TASK OBJECTIVE> The answer must consist of each line below that contains the string "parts".

[Dataset entries]
== Segment start ==
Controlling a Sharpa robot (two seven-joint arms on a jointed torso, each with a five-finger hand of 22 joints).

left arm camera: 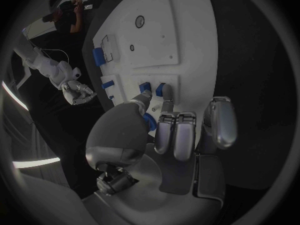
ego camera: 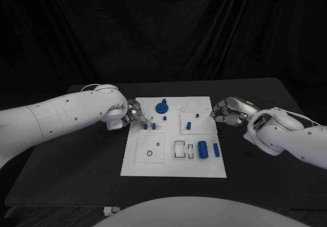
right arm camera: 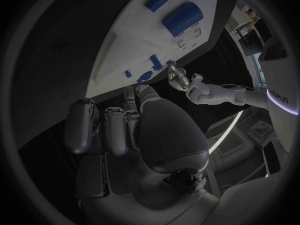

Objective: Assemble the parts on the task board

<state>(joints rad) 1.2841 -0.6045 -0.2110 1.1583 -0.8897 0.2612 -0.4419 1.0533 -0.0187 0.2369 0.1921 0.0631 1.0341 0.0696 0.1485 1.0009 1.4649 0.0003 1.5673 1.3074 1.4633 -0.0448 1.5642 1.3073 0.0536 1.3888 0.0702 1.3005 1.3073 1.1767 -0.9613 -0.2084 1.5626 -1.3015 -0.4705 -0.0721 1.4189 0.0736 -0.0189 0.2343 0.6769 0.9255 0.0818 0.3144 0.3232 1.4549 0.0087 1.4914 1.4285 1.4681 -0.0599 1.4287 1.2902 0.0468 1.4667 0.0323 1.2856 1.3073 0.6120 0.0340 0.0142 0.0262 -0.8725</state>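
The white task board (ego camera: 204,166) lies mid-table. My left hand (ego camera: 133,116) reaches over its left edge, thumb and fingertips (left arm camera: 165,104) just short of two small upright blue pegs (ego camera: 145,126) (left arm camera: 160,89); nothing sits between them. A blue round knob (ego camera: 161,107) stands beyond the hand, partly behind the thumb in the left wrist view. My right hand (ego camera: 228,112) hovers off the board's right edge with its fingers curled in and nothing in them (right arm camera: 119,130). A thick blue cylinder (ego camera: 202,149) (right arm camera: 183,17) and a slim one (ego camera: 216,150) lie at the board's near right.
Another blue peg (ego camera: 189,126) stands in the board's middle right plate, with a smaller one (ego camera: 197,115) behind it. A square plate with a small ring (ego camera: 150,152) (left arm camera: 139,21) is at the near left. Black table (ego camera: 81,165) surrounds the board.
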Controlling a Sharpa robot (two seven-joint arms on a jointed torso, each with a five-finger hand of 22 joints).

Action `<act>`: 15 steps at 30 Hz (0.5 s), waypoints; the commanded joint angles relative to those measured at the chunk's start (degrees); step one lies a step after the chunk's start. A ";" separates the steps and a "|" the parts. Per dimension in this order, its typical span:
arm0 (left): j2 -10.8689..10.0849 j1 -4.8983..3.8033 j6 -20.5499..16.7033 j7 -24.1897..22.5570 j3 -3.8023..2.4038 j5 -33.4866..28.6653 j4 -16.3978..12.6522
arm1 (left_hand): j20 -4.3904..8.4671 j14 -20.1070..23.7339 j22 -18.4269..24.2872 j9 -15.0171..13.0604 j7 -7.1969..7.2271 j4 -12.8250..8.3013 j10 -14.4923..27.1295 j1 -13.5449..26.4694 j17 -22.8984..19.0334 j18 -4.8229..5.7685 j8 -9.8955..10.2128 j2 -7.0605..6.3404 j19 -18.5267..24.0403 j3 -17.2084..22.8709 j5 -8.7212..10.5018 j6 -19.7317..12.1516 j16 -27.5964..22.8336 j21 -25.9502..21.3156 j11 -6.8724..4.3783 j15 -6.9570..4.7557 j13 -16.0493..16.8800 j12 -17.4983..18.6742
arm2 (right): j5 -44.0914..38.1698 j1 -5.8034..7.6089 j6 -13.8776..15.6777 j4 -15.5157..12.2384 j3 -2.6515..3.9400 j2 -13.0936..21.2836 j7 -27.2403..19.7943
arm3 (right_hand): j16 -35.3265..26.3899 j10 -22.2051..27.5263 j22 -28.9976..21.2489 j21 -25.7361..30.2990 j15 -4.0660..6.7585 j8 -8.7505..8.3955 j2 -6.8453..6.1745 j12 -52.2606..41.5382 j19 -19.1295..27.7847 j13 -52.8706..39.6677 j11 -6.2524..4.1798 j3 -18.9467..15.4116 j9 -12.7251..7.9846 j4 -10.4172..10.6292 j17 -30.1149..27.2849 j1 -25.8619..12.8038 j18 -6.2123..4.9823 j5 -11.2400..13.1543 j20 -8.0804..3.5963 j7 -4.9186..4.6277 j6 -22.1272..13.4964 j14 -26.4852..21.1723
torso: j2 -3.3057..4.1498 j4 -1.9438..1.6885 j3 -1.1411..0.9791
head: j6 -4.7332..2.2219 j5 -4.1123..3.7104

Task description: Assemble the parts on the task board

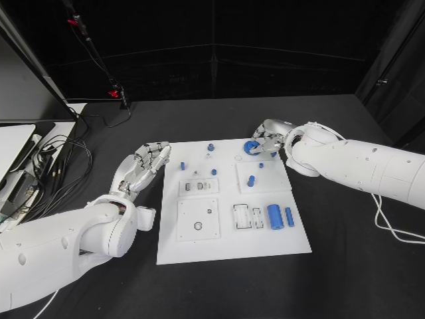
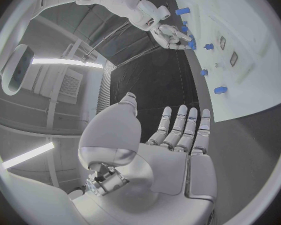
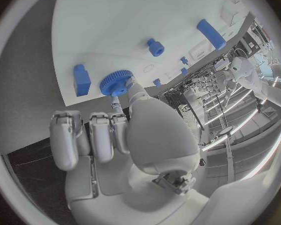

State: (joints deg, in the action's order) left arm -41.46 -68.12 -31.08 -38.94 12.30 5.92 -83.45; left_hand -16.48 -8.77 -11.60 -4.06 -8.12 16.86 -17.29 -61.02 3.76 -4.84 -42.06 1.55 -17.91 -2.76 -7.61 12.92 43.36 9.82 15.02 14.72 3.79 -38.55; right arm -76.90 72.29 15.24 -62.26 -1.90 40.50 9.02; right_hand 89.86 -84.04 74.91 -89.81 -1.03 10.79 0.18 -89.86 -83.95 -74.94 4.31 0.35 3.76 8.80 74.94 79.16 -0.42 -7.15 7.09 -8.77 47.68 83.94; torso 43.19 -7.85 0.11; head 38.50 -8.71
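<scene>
A blue toothed gear (image 3: pixel 117 82) sits at the far right corner of the white task board (image 1: pixel 270 249), pinched at its rim by the fingertips of the right hand (image 1: pixel 270 138), whose remaining fingers curl in beside it. Just beside the gear a small blue block (image 3: pixel 82 80) lies on the board. Nearer the middle stand small blue pegs (image 1: pixel 210 147), and toward the near right edge two blue cylinders (image 1: pixel 275 217) lie side by side. The board lies in the middle of the black table (image 1: pixel 356 266). The left hand (image 1: pixel 143 167) rests off the board's left edge, fingers straight and spread, holding nothing.
</scene>
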 commanded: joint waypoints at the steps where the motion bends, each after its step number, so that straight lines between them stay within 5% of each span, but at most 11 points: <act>1: 0.05 -0.08 0.52 -14.67 -0.05 0.33 -0.05 | 0.01 -0.09 -0.04 0.08 -8.97 -0.19 0.00 -0.20 -0.03 -0.49 -0.01 0.47 0.29 -0.24 -0.31 0.38 0.39 0.37 0.21 0.39 -0.05 -0.27 | 0.32 0.03 0.90 -0.06 -0.02 0.13 -0.50 | 0.14 -5.96 15.09 -0.19 -0.32 -0.49 0.08 -0.14 -6.05 -15.06 0.58 -0.05 -0.04 0.40 15.06 -0.63 0.42 0.22 0.55 -0.09 -0.52 6.06 | 0.00 -0.04 -0.01 | 0.08 0.08; 15: 0.03 -0.08 0.56 -14.63 -0.05 0.33 -0.01 | 0.02 -0.17 -0.07 0.10 -8.96 -0.17 -0.12 -0.47 -0.02 -0.50 -0.05 0.62 0.32 -0.37 -0.55 0.48 0.48 0.43 0.20 0.38 -0.03 -0.38 | 1.14 0.02 1.59 0.04 -0.02 0.45 -0.63 | 0.14 -5.96 15.09 -0.19 -0.53 -0.70 0.61 -0.14 -6.05 -15.06 0.81 0.36 0.11 0.53 15.06 -0.69 0.42 -0.36 0.72 -0.32 0.14 6.06 | -0.02 0.01 -0.02 | 0.14 0.11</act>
State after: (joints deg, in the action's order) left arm -41.47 -68.12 -31.05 -38.94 12.30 5.92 -83.42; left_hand -16.48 -8.77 -11.60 -4.01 -7.92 16.70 -17.29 -61.40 3.76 -4.84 -42.06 1.92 -17.91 -2.92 -7.87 13.13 43.58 10.04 15.02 14.72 3.79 -38.55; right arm -76.22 72.21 15.89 -62.18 -1.94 40.93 8.79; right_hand 89.86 -84.04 74.91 -89.81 -1.02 10.42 0.55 -89.86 -83.95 -74.94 4.72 0.61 3.77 9.15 74.93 78.78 -0.42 -7.15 7.50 -8.92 47.52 83.94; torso 43.19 -7.86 0.09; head 38.63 -8.59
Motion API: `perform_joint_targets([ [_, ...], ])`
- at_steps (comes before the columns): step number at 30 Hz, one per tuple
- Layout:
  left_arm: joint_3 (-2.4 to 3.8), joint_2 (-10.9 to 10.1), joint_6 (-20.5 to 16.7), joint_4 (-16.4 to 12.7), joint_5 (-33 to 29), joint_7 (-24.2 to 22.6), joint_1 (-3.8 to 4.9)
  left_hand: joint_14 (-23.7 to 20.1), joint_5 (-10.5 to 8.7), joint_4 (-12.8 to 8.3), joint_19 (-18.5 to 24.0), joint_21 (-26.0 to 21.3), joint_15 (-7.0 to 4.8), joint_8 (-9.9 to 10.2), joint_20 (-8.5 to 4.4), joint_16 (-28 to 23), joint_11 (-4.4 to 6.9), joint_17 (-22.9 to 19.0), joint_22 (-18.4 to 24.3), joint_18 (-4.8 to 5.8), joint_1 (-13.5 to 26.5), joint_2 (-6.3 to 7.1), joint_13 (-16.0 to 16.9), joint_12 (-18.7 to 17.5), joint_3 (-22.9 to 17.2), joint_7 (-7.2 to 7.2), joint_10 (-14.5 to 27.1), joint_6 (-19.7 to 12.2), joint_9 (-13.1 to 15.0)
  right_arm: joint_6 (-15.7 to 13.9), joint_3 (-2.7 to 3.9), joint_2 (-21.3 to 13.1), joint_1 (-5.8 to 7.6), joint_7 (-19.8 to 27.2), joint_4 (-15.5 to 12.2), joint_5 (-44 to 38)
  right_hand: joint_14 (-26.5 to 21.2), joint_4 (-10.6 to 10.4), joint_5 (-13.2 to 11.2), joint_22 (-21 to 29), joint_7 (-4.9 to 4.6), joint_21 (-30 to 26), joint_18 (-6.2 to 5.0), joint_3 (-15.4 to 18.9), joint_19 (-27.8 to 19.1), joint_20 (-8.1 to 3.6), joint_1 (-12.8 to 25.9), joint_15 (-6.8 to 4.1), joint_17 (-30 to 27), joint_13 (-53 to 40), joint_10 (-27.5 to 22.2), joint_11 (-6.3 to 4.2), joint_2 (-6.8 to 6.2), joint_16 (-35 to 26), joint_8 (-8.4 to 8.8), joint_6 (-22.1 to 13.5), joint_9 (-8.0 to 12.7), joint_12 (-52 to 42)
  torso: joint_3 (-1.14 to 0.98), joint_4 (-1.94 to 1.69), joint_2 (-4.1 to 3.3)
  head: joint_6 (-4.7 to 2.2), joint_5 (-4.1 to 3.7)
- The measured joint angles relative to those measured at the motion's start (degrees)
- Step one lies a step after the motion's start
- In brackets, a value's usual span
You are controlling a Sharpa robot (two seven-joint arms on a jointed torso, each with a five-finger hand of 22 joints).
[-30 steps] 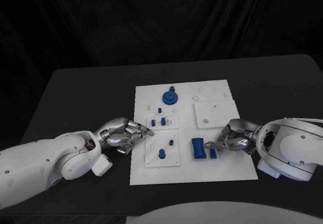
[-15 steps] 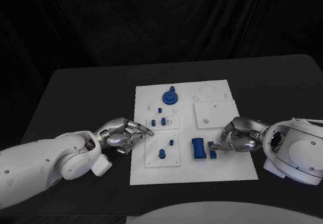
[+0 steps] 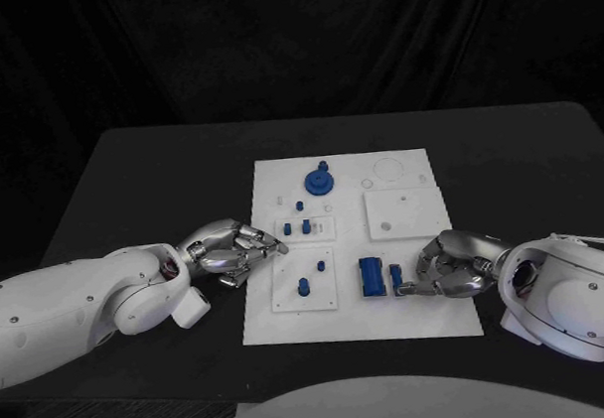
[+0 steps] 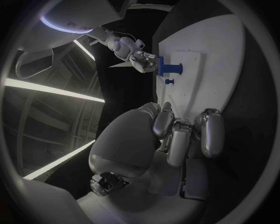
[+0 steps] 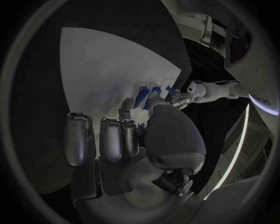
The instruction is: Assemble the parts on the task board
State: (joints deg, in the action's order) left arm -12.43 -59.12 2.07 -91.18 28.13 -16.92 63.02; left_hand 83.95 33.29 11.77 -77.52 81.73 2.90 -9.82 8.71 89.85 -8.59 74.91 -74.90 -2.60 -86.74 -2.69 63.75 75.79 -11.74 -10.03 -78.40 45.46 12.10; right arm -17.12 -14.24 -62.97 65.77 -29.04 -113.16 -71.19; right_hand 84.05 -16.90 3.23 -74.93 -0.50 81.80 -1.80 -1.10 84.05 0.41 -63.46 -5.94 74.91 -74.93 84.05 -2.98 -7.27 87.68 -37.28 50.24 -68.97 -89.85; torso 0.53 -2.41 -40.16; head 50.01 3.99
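A matte black table (image 3: 156, 183) stands before a black curtain backdrop (image 3: 301, 40), and a white rectangular task board (image 3: 358, 313) lies at the table's middle.

Nearest in the head view, the silver right hand (image 3: 451, 266) rests on the board's near right part, its fingertips against a small upright blue peg (image 3: 396, 280) just beside a wider blue block part (image 3: 372, 276). Whether it actually pinches the peg cannot be told from here. The silver left hand (image 3: 231, 251) sits at the board's left edge with fingers curled inward and nothing visible in them. A small blue pin (image 3: 304, 288) stands in a raised white tile between the two hands.

The left wrist view shows what the head view hides: the left hand's fingers (image 4: 175, 140) lie bent side by side over the board's edge, gripping nothing, while across the board the right hand (image 4: 140, 58) touches the blue block and peg (image 4: 169, 68). The right wrist view shows the right hand's fingers (image 5: 111, 140) folded close together over the white surface, the blue pieces (image 5: 146, 95) just past its thumb, partly hidden by it.

Farther back stand two short blue pegs (image 3: 298, 228), a tiny blue stud (image 3: 299, 205), and farthest a round blue knob part (image 3: 319, 179). A plain white square tile (image 3: 403, 211) lies right of them.
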Motion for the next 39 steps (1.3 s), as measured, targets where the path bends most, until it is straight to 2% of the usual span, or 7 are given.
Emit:
perform_joint_targets([
  [7, 0.00, -0.02, 0.00, 0.06, 0.00, 0.03, 0.00, 0.00, 0.00, -0.24, 0.19, -0.34, 0.01, 0.00, 0.19, 0.00, -0.03, 0.00, 0.00, 0.00, 0.00, 0.00, 0.00, 0.00, -0.24, 0.00, 0.45, 0.00, 0.05, 0.10, 0.00, -0.05, -0.17, 0.17, -0.04, -0.52, -0.17, 0.00, 0.00, 0.00, 0.20, 0.00, -0.01, 0.31, 0.00, 0.00, -0.09, -0.17, 0.00, 0.00, 0.00, 0.00, -0.51, 0.00, -0.38, -0.20, -0.43, 0.00, -0.01, 0.00, -0.04, 0.00, -0.03],
  [19, 0.00, 0.07, 0.00, 0.19, 0.00, 0.07, -0.01, -0.09, 0.00, -0.24, 0.19, -0.34, 0.11, 0.00, 0.19, 0.00, -0.03, 0.00, 0.00, 0.00, 0.00, 0.00, 0.00, 0.00, -0.24, 0.00, 0.46, 0.00, 0.04, 0.32, 0.00, 0.06, -0.25, 0.15, 0.20, -0.83, 0.03, 0.01, 0.00, 0.01, 0.20, 0.00, -0.01, 0.30, -0.17, -0.16, -0.12, -0.37, 0.00, 0.01, -0.03, -0.02, -0.48, 0.00, -1.29, -0.20, -1.10, 0.00, -0.01, -0.02, -0.02, 0.00, -0.02],
  [21, 0.00, 0.08, 0.00, 0.20, 0.00, 0.08, -0.01, -0.09, 0.00, -0.24, 0.19, -0.34, 0.11, 0.00, 0.19, 0.00, -0.03, 0.00, 0.00, 0.00, 0.00, 0.00, 0.00, 0.00, -0.24, 0.00, 0.46, 0.00, 0.04, 0.39, 0.00, 0.13, -0.25, 0.12, 0.28, -0.88, 0.03, 0.32, 0.00, 0.01, 0.20, 0.00, -0.01, -0.01, -0.21, -0.20, -0.68, -0.37, 0.00, 0.01, -0.21, -0.20, 0.09, 0.00, -1.58, -0.20, -1.33, 0.00, -0.01, -0.02, -0.02, 0.00, -0.02],
  [28, 0.00, 0.15, 0.01, 0.23, 0.00, 0.12, -0.01, -0.09, 0.00, -0.23, 0.19, -0.34, 0.12, 0.00, 0.19, 0.00, -0.03, 0.00, 0.00, 0.00, 0.00, 0.00, 0.00, 0.00, -0.24, 0.00, 0.46, 0.00, 0.04, 0.47, 0.00, 0.58, -0.29, -0.08, 0.46, -1.33, 0.03, 0.46, 0.00, 0.02, 0.24, 0.00, 0.00, -0.68, 0.00, -0.40, -3.06, -0.37, 0.00, 0.01, 0.00, -0.41, 0.50, 0.00, -2.11, -0.58, -1.95, 0.00, -0.01, -0.04, -0.03, 0.00, -0.03],
  [31, 0.00, 0.17, 0.02, 0.23, 0.00, 0.14, -0.01, -0.08, 0.00, -0.23, 0.19, -0.34, 0.12, 0.00, 0.19, 0.00, -0.03, 0.00, 0.00, 0.00, 0.00, 0.00, 0.00, 0.00, -0.24, 0.00, 0.46, 0.00, 0.03, 0.31, 0.00, 0.69, -0.33, -0.22, 0.48, -1.67, 0.03, 0.63, 0.33, 0.02, 0.20, 0.00, -0.01, -0.97, 0.00, -0.40, -3.77, -0.37, 0.00, 0.01, 0.00, -0.41, 1.19, 0.00, -2.54, -0.62, -2.25, 0.00, -0.01, -0.04, -0.03, 0.00, -0.06],
  [39, 0.00, 0.23, 0.05, 0.30, 0.00, 0.16, -0.01, 0.00, 0.00, -0.23, 0.19, -0.34, 0.20, 0.00, 0.19, 0.00, -0.03, 0.00, 0.00, 0.00, 0.00, 0.00, 0.00, 0.00, -0.23, 0.00, 0.46, 0.00, 0.03, -0.33, -0.01, 1.00, -0.38, -0.63, 0.53, -2.38, -0.12, 0.86, 0.50, 0.02, 0.40, 0.00, -0.01, -1.20, 0.00, -0.41, -4.70, -0.52, 0.00, 0.02, 0.00, -0.41, 1.51, 0.00, -2.99, -0.82, -2.70, 0.00, -0.01, -0.04, -0.03, 0.00, -0.09],
])
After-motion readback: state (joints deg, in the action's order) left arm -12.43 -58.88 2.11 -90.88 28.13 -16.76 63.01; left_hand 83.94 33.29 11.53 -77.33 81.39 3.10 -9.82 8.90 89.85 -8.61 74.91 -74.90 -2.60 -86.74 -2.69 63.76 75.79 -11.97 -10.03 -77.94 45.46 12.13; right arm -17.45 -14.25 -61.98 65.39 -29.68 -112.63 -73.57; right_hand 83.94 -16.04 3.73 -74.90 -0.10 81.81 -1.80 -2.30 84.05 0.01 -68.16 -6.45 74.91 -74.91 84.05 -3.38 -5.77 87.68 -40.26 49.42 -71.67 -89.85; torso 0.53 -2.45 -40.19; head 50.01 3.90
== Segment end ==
YOUR RESPONSE>
Objective: Assemble the parts on the task board
Action `<act>`: 15 steps at 30 Hz (0.5 s), waypoints; the commanded joint angles relative to those measured at the chunk's start (degrees); step one lies a step after the chunk's start. A ";" separates the steps and a "|" the parts. Per dimension in this order, its typical span:
Task description: Assemble the parts on the task board
The instruction is: Assemble the parts on the task board

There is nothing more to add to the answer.